License management
Every QRY tenant runs against a license: a GCP service-account JSON key that, on validation, returns the tenant's user cap, datasource cap, and feature flags. The license is checked on backend startup and every 6 hours thereafter, so tenants are bounded to what they paid for.
The key word is "bounded" — QRY doesn't crash without a license, it gracefully degrades. This page covers the model and the operational concerns.
What the license carries
For each tenant:
- Maximum users — hard cap on accounts active at any time.
- Maximum datasources — cap on configured datasources.
- Feature flags — granular:
rag,batch-profiling,scheduled-tasks,workspaces,domain-agents,forge,lakeflow,nexus,ml-hub, etc. - Expiration — when the license becomes invalid.
- Tenant id — scoping; one license can't be reused for another tenant.
Validation cadence
- On startup — the backend container won't accept queries until validation passes.
- Every 6 hours — a background validator re-checks. Detects revocations, expiries, and provider outages.
- 24-hour grace period — if validation fails (e.g. GCP outage), QRY stays operational on the last-known-good license for up to 24 hours.

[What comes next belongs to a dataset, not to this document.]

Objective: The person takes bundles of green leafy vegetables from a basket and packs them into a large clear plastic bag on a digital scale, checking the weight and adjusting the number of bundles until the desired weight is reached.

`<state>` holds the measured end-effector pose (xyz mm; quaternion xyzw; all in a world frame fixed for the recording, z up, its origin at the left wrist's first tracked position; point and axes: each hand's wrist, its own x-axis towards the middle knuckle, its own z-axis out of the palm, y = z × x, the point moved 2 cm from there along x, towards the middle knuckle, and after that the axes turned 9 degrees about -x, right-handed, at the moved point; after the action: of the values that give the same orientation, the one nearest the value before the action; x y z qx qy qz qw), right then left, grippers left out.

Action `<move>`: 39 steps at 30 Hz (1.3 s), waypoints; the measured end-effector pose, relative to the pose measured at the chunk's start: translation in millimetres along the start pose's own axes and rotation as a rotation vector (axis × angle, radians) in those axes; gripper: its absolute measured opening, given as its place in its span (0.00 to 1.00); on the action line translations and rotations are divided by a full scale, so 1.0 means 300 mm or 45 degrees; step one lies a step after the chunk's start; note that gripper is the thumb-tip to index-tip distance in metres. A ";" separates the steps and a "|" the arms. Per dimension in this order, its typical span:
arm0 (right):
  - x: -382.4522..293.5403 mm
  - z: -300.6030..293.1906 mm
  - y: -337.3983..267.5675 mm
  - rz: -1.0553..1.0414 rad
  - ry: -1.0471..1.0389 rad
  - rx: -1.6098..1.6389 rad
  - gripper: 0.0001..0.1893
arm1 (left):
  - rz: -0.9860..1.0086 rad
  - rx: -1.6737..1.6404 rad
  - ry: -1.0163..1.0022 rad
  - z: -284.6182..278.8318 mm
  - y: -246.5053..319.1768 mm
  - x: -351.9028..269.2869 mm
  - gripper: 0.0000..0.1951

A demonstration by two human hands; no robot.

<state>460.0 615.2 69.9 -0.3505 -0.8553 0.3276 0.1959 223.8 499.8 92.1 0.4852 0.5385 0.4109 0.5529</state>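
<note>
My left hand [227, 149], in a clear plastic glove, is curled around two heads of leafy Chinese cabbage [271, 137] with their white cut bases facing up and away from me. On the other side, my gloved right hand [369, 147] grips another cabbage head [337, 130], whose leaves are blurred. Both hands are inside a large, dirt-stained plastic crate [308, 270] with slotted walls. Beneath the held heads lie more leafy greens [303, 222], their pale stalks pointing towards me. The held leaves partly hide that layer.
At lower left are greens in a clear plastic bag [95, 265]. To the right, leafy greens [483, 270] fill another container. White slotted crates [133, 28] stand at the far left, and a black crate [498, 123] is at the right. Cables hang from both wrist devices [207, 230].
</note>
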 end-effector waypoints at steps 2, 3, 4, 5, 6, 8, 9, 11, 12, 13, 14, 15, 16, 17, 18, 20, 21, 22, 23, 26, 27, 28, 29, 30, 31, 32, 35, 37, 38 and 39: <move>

After that, the tenant is suspended.
The grace period is the difference between "GCP had a hiccup, no impact" and "GCP outage took down our tenant for half a day". 24h is generous; configurable for high-sensitivity tenants who'd rather fail closed.
Usage snapshots
A daily cronjob writes a usage snapshot per tenant:
- Active users today.
- Active datasources.
- Total queries.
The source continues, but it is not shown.